**TASK BRIEF:** Write out word for word each line from the top of the material through the line that has "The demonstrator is". Pictures do not go in.
= = =
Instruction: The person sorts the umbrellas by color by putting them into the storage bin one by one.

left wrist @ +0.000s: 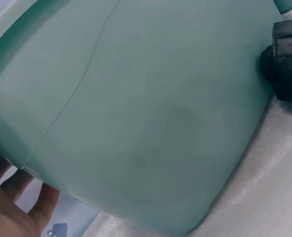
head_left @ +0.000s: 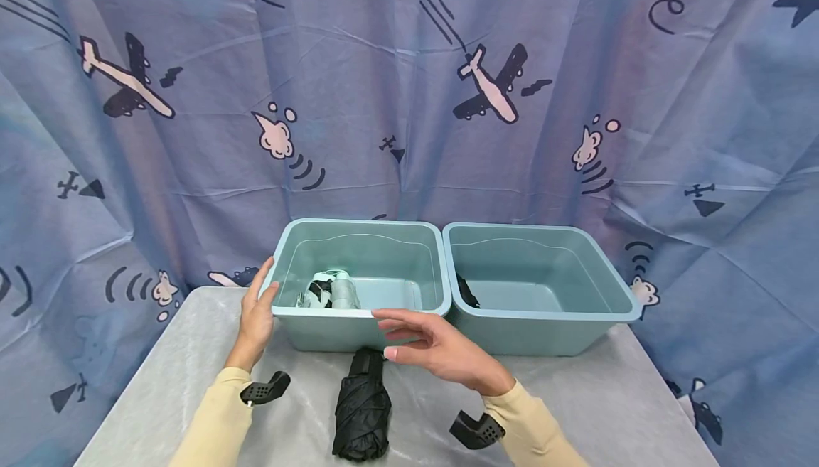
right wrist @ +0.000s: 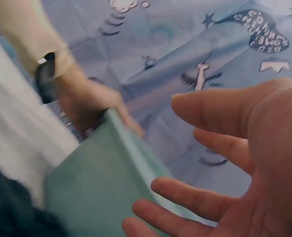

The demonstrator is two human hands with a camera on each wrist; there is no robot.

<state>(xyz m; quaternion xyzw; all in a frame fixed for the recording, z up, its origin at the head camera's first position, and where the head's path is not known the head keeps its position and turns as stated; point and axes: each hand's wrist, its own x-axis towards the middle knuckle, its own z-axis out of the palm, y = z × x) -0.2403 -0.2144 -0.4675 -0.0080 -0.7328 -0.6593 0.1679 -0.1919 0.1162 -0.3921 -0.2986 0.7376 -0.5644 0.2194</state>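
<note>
My left hand [head_left: 254,325] rests against the left end of a teal plastic bin [head_left: 333,332], its fingers extended along the outside and the thumb near the rim. In the left wrist view, the fingers [left wrist: 44,205] show at the edge of the bin's wall. My right hand [head_left: 441,353] hovers by the front right part of the same bin, fingers spread and loosely bent, holding nothing. On the table in front of that bin lies a folded black umbrella [head_left: 362,410], between my two forearms. Inside the bin sit a pale grey cylinder [head_left: 344,292] and a white-and-black item [head_left: 318,291].
A second teal bin [head_left: 537,335] stands directly right of the first, with a black item [head_left: 467,291] at its left end. Both stand toward the back of a table with a whitish cover [head_left: 614,410]. Behind hangs a blue curtain [head_left: 397,133] printed with airplanes.
</note>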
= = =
**ANSWER SECTION:**
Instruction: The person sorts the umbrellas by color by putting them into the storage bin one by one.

left wrist @ +0.000s: 
head_left @ +0.000s: 
right wrist @ +0.000s: 

The demonstrator is two human hands with a camera on each wrist; there is no robot.

There is no more to this exercise.